Wednesday, June 13, 2007
Maki Kawakita - Tokyo Kabuki-Pop!
Maki Kawakita's dynamic images are high concept and high fashion. Her rapid rise in photography stems from bold originality and boundless imagination.
Some photographers just make you step back and marvel at their images. Right at the top of that list are those who first picked up a camera only a few years ago and have already achieved great commercial success, as well as a refined personal style that allows them to fully express their own singular artistic vision. That's Maki Kawakita.
Kawakita's first photo shoot was way back in the '90s—1997 to be exact. In the few intervening years, she relocated from her home in Japan to the United States, received a master's degree in photography from the School of Visual Arts in New York, and achieved the type of high-fashion success of which many photographers only dream. More impressive than her cross-cultural clientele is the fact that she has managed to create her own unique photographic style. Kawakita has developed an instantly recognizable look that fulfills her creative aspirations and simultaneously appeals to commercial and editorial clients worldwide.
Fresh and “against normal,” to use her own depiction of her work, might be the perfect summation of Kawakita's all-encompassing style. Outrageous as her images are, she doesn't rely too heavily on any single digital technique or piece of equipment. Many of her photographs are relatively straight, single exposures with vivid colors and subtle postproduction manipulations. The most eye-popping of her images are complex digital collages—overwhelming and involved, sure, but basically they're the type of multimedia assemblies of photos and graphic elements that have been made by hand for generations. Digital technology makes those assemblages easier and more effective.
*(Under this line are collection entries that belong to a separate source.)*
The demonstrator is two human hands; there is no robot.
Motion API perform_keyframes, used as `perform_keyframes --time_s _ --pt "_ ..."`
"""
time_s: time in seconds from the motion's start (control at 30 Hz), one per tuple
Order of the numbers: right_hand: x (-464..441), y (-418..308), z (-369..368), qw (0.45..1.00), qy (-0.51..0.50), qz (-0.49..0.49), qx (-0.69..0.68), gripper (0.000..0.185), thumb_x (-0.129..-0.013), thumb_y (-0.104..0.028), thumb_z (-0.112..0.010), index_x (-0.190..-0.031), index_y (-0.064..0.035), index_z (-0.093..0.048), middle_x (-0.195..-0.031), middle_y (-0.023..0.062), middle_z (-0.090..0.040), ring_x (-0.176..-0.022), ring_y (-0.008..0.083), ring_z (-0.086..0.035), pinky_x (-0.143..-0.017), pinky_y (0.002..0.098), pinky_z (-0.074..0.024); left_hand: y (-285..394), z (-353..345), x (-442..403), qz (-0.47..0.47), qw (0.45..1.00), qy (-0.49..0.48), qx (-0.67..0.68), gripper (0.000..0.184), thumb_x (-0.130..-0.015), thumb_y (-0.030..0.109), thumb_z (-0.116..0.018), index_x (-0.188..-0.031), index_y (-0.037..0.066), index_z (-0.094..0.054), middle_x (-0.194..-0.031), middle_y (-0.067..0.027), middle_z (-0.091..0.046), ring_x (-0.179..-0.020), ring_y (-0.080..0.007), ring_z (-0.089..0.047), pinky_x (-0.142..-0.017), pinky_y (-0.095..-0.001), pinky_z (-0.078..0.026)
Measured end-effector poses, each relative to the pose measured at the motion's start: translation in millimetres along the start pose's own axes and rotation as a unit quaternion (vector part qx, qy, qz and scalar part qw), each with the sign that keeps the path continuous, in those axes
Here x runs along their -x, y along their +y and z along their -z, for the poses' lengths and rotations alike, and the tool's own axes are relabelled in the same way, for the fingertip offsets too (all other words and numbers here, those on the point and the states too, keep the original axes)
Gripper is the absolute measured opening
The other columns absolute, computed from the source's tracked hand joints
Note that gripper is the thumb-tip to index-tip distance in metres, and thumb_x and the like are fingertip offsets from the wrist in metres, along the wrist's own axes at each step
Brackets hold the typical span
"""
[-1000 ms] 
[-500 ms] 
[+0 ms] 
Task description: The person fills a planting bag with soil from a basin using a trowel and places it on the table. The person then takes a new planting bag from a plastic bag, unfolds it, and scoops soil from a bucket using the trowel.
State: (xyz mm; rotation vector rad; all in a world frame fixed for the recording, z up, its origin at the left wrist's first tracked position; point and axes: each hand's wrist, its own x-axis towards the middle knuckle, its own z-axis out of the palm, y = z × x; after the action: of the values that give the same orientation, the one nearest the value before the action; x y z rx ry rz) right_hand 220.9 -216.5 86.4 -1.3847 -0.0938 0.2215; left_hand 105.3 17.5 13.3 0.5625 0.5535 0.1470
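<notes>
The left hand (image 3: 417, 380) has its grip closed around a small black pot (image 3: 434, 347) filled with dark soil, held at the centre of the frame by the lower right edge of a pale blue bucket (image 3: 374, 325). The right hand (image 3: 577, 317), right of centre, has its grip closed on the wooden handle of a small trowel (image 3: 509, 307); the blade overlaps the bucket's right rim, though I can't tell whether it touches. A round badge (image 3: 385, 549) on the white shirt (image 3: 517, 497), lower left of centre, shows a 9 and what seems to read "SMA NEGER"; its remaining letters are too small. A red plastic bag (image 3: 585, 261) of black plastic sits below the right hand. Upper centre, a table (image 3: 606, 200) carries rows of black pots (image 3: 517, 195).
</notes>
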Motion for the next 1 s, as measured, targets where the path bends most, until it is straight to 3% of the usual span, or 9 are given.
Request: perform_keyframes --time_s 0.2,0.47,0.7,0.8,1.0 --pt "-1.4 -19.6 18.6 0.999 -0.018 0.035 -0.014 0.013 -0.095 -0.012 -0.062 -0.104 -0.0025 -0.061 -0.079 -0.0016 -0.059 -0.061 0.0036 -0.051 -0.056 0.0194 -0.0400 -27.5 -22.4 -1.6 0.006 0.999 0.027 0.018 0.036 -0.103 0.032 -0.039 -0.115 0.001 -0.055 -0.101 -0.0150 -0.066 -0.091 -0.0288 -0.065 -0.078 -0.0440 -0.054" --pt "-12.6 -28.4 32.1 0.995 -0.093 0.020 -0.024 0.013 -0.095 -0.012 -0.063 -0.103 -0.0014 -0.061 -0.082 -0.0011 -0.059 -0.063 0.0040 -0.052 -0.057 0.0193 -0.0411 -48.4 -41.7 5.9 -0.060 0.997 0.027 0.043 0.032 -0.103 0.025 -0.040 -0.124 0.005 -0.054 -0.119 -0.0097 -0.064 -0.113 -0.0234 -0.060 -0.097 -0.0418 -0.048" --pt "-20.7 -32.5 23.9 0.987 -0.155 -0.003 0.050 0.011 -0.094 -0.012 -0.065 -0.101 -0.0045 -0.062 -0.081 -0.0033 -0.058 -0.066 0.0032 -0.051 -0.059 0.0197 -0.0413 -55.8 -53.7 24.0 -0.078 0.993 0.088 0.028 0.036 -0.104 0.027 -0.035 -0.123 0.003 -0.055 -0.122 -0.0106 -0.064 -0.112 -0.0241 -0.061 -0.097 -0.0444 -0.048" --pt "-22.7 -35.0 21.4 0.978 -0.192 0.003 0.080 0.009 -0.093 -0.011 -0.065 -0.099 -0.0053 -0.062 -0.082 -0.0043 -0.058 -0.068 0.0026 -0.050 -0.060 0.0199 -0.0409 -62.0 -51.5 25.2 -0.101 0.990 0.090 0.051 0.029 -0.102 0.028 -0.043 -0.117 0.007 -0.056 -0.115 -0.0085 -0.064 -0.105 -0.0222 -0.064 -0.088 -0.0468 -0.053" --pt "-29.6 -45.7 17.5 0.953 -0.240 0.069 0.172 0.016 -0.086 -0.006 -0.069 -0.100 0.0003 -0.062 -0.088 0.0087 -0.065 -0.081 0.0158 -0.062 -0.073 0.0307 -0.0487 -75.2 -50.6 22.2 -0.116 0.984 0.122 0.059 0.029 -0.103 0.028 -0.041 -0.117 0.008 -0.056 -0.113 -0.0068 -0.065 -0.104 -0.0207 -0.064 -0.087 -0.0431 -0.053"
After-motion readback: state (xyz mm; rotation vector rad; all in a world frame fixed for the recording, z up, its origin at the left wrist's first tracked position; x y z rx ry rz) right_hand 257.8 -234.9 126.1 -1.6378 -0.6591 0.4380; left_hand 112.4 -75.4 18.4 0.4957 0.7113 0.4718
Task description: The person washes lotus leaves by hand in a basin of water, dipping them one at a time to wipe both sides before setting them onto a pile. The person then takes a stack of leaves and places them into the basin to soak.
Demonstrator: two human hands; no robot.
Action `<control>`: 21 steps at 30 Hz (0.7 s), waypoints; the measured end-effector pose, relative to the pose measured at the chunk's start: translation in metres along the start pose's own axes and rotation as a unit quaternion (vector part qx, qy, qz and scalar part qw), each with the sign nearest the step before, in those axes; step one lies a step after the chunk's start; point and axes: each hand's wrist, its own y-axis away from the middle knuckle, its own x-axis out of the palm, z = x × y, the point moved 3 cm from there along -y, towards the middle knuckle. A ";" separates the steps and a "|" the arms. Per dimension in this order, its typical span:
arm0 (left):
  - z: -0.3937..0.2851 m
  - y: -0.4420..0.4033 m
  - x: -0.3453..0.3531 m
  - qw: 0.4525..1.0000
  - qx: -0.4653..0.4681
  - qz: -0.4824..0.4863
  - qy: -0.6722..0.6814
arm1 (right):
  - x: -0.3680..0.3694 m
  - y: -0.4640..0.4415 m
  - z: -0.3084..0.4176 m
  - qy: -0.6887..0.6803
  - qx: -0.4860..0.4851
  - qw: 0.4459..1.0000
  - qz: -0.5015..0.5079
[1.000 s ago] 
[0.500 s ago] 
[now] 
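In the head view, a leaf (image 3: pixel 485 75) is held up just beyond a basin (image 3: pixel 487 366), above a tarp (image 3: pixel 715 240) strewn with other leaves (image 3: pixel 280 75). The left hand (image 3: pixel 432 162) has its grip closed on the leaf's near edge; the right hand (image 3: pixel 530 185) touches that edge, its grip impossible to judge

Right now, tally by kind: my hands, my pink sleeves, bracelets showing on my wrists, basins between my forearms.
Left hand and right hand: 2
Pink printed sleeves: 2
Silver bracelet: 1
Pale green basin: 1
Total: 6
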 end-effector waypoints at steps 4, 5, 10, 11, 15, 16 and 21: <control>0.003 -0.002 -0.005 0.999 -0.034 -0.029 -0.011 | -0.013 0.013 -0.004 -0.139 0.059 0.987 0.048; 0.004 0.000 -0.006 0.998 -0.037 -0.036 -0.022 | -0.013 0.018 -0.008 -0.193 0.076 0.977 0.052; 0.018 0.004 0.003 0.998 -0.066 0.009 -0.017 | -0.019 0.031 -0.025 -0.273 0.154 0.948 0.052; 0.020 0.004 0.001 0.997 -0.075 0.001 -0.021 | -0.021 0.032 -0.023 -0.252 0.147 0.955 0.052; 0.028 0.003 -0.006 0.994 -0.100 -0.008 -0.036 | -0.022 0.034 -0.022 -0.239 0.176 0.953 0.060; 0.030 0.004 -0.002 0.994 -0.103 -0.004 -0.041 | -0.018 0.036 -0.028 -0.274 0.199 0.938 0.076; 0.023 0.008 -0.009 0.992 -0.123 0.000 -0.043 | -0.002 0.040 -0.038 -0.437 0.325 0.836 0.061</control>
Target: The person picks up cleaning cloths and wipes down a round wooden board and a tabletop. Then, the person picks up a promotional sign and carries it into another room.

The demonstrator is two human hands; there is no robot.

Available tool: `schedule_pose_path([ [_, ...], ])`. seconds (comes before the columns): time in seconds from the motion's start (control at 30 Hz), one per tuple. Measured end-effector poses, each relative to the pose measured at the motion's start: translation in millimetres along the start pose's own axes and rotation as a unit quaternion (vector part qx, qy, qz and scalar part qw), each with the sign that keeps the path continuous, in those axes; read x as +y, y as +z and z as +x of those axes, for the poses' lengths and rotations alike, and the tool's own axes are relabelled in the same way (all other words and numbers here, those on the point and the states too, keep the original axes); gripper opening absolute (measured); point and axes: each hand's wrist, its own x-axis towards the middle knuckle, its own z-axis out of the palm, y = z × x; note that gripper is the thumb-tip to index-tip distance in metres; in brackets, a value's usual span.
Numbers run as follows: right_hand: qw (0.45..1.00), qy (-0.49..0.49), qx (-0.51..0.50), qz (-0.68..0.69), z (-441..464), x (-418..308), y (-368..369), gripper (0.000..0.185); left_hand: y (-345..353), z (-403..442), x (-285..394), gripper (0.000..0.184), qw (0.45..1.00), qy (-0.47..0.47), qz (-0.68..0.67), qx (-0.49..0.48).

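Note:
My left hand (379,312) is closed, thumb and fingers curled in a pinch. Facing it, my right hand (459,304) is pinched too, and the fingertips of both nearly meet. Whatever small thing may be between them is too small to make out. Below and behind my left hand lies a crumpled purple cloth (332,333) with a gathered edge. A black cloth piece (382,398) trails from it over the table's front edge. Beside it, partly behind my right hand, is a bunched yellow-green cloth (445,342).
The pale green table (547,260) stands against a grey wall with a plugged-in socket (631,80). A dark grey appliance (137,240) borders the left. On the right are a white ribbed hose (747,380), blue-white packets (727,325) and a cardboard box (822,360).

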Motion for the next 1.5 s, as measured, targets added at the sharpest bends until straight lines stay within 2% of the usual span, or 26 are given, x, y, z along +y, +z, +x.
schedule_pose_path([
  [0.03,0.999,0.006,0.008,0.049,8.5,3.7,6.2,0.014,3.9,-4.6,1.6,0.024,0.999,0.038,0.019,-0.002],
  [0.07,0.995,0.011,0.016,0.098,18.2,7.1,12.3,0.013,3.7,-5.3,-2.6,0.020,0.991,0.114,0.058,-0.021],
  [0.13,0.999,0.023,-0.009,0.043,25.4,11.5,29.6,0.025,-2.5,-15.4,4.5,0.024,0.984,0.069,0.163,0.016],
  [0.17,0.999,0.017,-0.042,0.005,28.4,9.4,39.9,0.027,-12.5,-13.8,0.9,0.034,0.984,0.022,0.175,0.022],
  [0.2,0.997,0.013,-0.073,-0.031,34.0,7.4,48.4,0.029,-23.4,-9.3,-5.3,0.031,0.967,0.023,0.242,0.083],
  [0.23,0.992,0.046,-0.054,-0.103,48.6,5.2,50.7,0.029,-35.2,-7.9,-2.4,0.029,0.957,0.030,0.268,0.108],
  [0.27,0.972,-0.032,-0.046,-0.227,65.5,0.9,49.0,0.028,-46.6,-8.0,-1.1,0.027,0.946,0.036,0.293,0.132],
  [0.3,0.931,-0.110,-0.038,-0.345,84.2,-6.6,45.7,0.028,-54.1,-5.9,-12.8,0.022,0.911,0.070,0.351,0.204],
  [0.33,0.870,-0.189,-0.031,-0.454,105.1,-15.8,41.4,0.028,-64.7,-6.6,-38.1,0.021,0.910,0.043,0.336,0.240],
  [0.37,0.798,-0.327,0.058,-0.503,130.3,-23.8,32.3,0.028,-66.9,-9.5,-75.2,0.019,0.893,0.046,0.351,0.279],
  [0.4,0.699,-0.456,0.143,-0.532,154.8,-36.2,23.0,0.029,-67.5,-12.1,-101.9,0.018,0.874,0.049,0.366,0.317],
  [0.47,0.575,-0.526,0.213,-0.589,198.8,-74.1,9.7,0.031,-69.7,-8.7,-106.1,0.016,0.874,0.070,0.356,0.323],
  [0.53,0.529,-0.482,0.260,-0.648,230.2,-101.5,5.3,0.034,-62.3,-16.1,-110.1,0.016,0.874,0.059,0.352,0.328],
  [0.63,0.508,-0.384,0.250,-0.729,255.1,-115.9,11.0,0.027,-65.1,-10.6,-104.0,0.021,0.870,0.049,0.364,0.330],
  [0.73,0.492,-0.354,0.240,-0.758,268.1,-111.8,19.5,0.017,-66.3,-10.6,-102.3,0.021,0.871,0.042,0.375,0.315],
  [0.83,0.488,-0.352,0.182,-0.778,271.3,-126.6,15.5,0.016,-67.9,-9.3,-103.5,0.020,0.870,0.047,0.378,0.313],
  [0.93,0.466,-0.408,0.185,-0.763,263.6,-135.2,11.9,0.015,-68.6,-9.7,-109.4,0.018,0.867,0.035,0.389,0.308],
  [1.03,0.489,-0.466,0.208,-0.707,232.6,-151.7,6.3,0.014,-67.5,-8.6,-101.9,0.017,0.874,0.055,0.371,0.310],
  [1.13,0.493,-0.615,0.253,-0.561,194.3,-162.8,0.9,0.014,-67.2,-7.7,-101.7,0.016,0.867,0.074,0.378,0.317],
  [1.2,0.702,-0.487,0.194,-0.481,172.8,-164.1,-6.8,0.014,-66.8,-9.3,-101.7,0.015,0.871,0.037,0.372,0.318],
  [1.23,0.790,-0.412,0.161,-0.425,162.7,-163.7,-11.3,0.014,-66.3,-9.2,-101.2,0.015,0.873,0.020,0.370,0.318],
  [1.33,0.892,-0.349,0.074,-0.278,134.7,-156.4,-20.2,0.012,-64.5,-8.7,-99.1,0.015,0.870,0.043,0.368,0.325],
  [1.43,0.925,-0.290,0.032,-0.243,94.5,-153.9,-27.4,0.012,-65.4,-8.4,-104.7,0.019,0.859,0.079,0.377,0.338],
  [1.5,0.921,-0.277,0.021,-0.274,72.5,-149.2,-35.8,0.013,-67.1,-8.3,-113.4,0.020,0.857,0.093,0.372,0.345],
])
“Fortunately, I've been the art director of all my photography since I started my career,” says Kawakita. “I've been lucky to work with clients who trust my crazy mind 100 percent. I don't separate the terms ‘commercial' and 'fine art.' Whatever I do commercially or personally, the ideas, concepts and subject matter are coming from one place: my mind. In addition, postproduction is primary to my photography. Retouching and adding the graphic works are like painting on canvas.”
Adding those graphics requires many layers of digital elements. Without a digital camera, the process would be extremely expensive and time-consuming. For a commercial photographer who makes a living by delivering professional results to clients on a budget, speed and cost are everything.